Sunday, 30 May 2021

Christopher Hitchens: why Cyprus matters to me

Above is a clip from a much longer interview with Christopher Hitchens from 2007 done on CSPAN in which the Anglo-American author and journalist reviews his life and work. For a couple of minutes, Hitchens also talks about Cyprus after having been asked about his seminal book on Turkey’s invasion and occupation of the island, Cyprus: Hostage to History, and responds to the interviewer’s question as to why Cyprus is important to him.

It’s worth pointing out that Hitchens’ book on Cyprus didn’t entirely emerge after the events of 1974 but that he had been regularly writing on the island’s travails for many years previously, with his articles on the international or geopolitical context appearing in the New Left Review and the New Statesman.

From early on, from before the Athens junta’s coup and Turkey’s invasion, Hitchens understood what was at stake in Cyprus and that this was that a small, democratic country, trying to chart its way out of centuries of colonial rule, was having its independence thwarted and its sovereignty and territorial integrity challenged, by a swathe of malign external actors: America paranoid about the island becoming communist, a Cuba in the Mediterranean, an Orientalist loathing for the ‘red priest’ Makarios; the UK, indulging America’s irrational fears in order to appear relevant while at the same time serving its own post-colonial interests and resentments; Turkey, which had been persuaded in the 1950s that Cyprus was a vital national matter and that it could revive its power and prestige by annexing part of the island; and Greece, or more properly the Greek junta, in power since 1967, which dressed itself in Greek nationalist uniform but in reality when it came to Cyprus, sharing the American obsession with communism and hatred for President Makarios, and wanting to come to an arrangement with Turkey over how to partition the island.

For many students of Turkey’s invasion and occupation of Cyprus, Hitchens’ understanding of what happened in 1974 almost goes without saying.
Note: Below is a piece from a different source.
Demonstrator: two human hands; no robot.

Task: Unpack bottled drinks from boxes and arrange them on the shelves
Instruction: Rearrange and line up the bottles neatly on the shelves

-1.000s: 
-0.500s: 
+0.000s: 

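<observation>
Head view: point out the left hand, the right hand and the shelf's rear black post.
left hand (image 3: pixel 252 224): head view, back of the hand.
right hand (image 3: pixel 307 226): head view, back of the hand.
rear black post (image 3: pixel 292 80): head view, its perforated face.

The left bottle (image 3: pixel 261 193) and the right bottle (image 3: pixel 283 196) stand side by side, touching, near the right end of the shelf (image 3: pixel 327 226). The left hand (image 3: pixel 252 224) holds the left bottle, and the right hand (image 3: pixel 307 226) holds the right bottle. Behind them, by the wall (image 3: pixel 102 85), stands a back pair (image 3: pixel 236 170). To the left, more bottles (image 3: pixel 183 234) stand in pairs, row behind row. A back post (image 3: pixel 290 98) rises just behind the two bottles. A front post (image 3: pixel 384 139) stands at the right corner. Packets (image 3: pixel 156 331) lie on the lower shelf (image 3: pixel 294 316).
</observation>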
However, in recent years, his narrative has been challenged.

Thus, you have Perry Anderson’s brilliant essay on Cyprus – The Divisions of Cyprus – which, while concurring with Hitchens in placing Cyprus in a geopolitical, neo-colonial context, gives more emphasis to Britain’s role in Cyprus’ demise than Hitchens, who stresses the part played by America and, in particular, the machinations and crude plotting of Secretary of State Henry Kissinger.

However, there has been another trend in Cyprus problem literature, which comes from authors such as James Ker-Lindsay and Andreas Constandinos, which seeks to minimise the role of external actors in bringing down the Republic of Cyprus and, instead, portrays the island’s fate as deriving from a collapse in relations between the island’s Greek majority and Turkish Cypriot minority.

In this reading of Turkey’s invasion and occupation, the Greek Cypriots, as the more powerful, majority community are blamed for not trying to make the 1960 constitution work, remaining wedded to Greek nationalism and for its overbearing attitude to the Turkish Cypriots and their concerns.

Funnily enough, the fractured community relations narrative that ends up pointing the finger of blame for Cyprus’ partition at Greek Cypriots is shared by the island's imperial nemeses, Britain, America and Turkey.

In Britain’s case, the narrative allows Britain to excuse itself from responsibility for what happened to the island, portraying itself, from the 1950s onwards, as an honest broker, caught in the middle of Greek and Turkish nationalism, the primitive and engrained hatred Greek and Turkish Cypriots have for each other. All morally superior Britain could do as the Greek and Turkish Cypriots engaged in mutual slaughter was try its best to keep it all to a minimum. For America, these old world ethnic hostilities represent everything their post-ethnic country stands against and this contempt for petty Cypriot attitudes allowed it to justify its arrogance and cynicism and brush aside the dark fate that befell Cypriots as something they had coming.

As for Turkey, the narrative of irreconcilable warring communities is particularly convenient, since Turkey has spent 50 years trying to convince international public opinion that its invasion was inspired by a humanitarian desire to protect the outnumbered Turkish Cyprus from Greek Cypriot aggression.

When we consider the Cyprus narratives favoured by Britain, Turkey and America, their attempt, one way or another, to reduce the Cyprus issue to one of failed relations between Greek and Turkish Cypriots, we see how vital Hitchens’ interventions on Cyprus remain – how important his insistence that the island’s division is seen in a geopolitical context and that all interpretations otherwise are naive, tainted by neo-colonial conceit and prejudice or are politically motivated.